*PROBLEM REQUIREMENTS*.
Within the listing below, how many lines hold "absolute"? Reply with that number and no other text.
BEGIN DATA BELOW
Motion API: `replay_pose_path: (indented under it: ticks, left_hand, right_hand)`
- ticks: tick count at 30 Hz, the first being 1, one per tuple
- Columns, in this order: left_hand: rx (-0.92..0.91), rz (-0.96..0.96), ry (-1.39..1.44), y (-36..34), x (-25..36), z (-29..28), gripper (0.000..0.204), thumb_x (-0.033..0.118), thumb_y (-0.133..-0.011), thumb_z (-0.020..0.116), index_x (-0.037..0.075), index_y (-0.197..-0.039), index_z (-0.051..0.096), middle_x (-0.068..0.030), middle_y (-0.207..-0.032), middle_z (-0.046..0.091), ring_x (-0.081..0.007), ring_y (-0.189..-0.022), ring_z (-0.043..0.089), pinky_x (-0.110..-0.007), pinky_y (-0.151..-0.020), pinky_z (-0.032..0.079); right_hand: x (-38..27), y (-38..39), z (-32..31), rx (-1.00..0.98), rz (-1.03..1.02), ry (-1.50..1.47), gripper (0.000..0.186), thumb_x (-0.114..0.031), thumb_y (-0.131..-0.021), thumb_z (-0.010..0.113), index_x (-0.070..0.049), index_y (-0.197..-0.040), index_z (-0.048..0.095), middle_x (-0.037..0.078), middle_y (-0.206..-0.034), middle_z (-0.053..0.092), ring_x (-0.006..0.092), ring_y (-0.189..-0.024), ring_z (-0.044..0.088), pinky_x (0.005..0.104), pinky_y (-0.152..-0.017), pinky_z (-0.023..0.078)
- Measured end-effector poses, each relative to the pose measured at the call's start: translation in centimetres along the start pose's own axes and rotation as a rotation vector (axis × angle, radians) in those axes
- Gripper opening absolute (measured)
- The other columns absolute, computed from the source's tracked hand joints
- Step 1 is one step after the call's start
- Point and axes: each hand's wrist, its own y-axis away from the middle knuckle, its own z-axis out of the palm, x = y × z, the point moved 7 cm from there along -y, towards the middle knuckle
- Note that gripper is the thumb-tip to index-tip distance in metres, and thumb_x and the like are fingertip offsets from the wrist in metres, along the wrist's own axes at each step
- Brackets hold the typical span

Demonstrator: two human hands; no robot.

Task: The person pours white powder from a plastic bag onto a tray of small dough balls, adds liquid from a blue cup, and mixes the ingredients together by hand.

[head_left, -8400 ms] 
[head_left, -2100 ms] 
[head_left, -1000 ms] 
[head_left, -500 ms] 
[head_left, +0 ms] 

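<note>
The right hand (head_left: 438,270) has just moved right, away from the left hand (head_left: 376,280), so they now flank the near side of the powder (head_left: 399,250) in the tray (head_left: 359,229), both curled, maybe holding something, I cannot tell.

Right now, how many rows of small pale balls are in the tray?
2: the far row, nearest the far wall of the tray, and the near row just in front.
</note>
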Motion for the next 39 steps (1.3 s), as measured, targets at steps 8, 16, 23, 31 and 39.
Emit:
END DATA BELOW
*RESPONSE TO THIS TASK*.
2